**What to produce**: Reprint all of the data below exactly as shown and skip every image.
• • • •
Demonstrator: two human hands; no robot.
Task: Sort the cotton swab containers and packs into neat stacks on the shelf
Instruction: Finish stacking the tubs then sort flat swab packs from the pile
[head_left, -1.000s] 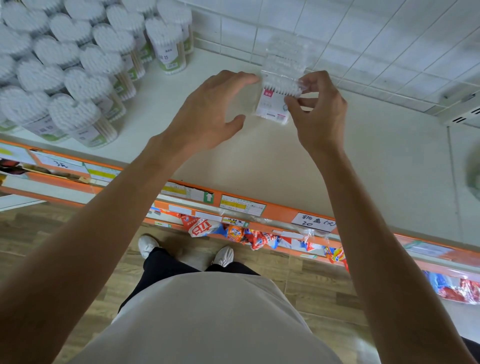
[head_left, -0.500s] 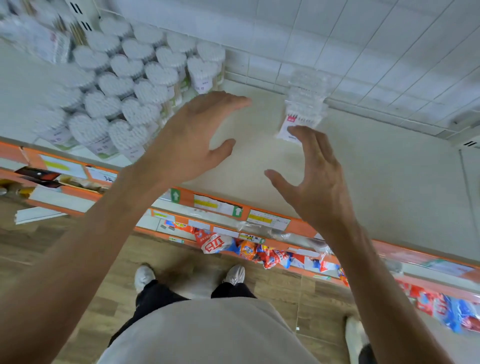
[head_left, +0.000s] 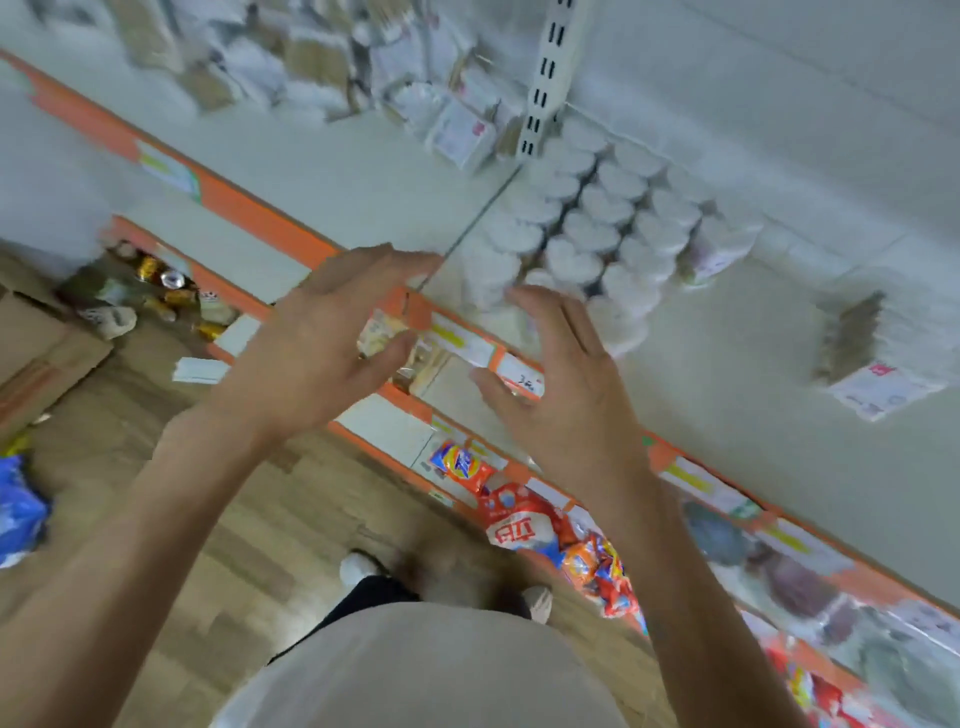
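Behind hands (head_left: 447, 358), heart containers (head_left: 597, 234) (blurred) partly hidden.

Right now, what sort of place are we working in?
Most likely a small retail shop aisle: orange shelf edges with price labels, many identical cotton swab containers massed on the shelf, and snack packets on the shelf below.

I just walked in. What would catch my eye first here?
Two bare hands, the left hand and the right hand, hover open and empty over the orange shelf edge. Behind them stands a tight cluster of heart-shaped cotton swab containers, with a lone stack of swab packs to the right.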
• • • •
**Answer to the exercise**:
Demonstrator: two human hands; no robot.
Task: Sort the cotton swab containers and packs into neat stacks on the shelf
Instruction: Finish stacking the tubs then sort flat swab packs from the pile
[head_left, -1.000s] 
[head_left, -0.500s] 
[head_left, +0.000s] 
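Behind hands (head_left: 447, 358), heart containers (head_left: 597, 234) (blurred) partly hidden.

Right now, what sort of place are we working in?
Most likely a small retail shop aisle: orange shelf edges with price labels, many identical cotton swab containers massed on the shelf, and snack packets on the shelf below.

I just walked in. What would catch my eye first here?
Two bare hands, the left hand and the right hand, hover open and empty over the orange shelf edge. Behind them stands a tight cluster of heart-shaped cotton swab containers, with a lone stack of swab packs to the right.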

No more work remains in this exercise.